A central section of the volume is organised by ‘Policy Fields’ and I turn first to the areas where I have personally experienced the so-called ‘Welsh Way’ on the ground.

Dan Evans’ piece on education, ‘Standardising Wales’ rings immediately true:

‘In a world where everything is quantifiable, teaching and education now focus on producing data . Schools test children to track their progress, and schools and teachers themselves must be tested to ensure they are delivering high quality services. This culture forces schools to compete with one another… discourages solidarity and encourages overwhelmed teachers to begin “teaching to the test”.’

Evans sees ‘some progressive and ostensibly laudable ideas’ in the new curriculum but a fundamental contradiction in its wedding to ‘the logic of neoliberalism education’, governed by Wales’ overriding obsession with PISA rankings.

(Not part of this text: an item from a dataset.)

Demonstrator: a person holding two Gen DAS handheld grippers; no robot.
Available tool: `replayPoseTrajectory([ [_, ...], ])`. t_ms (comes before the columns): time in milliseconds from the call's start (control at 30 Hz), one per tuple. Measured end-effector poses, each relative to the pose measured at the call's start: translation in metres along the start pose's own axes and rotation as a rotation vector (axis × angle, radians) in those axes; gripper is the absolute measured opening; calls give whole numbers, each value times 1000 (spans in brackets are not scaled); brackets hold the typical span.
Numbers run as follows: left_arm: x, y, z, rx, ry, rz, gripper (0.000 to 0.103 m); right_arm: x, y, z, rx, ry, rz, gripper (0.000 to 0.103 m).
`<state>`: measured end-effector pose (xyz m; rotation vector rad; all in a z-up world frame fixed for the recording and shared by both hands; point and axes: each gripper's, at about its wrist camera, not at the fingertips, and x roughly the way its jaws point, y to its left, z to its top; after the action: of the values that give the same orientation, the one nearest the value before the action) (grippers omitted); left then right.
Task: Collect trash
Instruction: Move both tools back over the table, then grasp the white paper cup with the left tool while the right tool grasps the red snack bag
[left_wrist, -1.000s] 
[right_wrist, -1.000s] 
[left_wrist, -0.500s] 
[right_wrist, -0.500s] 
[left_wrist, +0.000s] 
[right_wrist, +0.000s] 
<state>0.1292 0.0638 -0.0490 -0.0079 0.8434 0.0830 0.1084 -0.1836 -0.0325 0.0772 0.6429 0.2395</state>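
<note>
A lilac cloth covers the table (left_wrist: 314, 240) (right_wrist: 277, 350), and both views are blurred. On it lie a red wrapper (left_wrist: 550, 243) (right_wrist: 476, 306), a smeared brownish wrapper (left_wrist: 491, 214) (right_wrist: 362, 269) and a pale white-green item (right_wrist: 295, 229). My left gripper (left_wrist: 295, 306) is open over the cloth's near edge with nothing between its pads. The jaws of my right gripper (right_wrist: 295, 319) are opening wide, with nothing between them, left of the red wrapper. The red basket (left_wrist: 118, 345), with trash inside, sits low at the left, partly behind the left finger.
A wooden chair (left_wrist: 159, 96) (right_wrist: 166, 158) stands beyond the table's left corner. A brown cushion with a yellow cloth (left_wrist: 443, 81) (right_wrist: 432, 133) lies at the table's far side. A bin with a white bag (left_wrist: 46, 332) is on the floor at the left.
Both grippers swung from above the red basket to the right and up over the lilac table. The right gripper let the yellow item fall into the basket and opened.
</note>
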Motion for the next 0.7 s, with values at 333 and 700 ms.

On Culture, Kieron Smith inevitably begins with a long quotation from the Welsh godfather of its complex definition, Raymond Williams, before encapsulating it in a pithy and rather beautiful phrase of his own: ‘the very stuff of the individual and collective soul’. It is a welcome intrusion on the relentlessly Marxist framework for the book’s overall analysis, which predictably relegates spiritual aspects of the human condition beneath material concerns.

Unsurprisingly, neoliberalism is held to make little sense of ‘something as basically, unquantifiably, elusively human’ as culture. A similar claim could be levelled about Marxism and the soul, and to this we will return in conclusion. 

Smith goes on to use Raymond Williams’ distinction between cultural policy ‘proper’ and the concept of ‘display’ to interrogate the way ‘arts organisations… are expected to pick up the slack of a state that has failed to look after its most vulnerable’. As with education, the bureaucratisation of arts funding is immediately recognisable to one who has experienced the system.

‘Much more compassionate rhetoric emanates from Cardiff Bay than from Westminster, but it makes little difference to people’s lives.

More seriously still, Rhian E. Jones’ critique of ‘Institutional vs. Grassroots Representation’ in the arts and culture is equally unerring: ‘under neoliberalism… culture [is] increasingly pitched in terms of instrumental value rather than intrinsic worth’. She lists the National Eisteddfod, Brecon Jazz and Hay Festival as being used vacuously to ‘promote’ Wales, rather than ‘exploring or critiquing it more deeply’.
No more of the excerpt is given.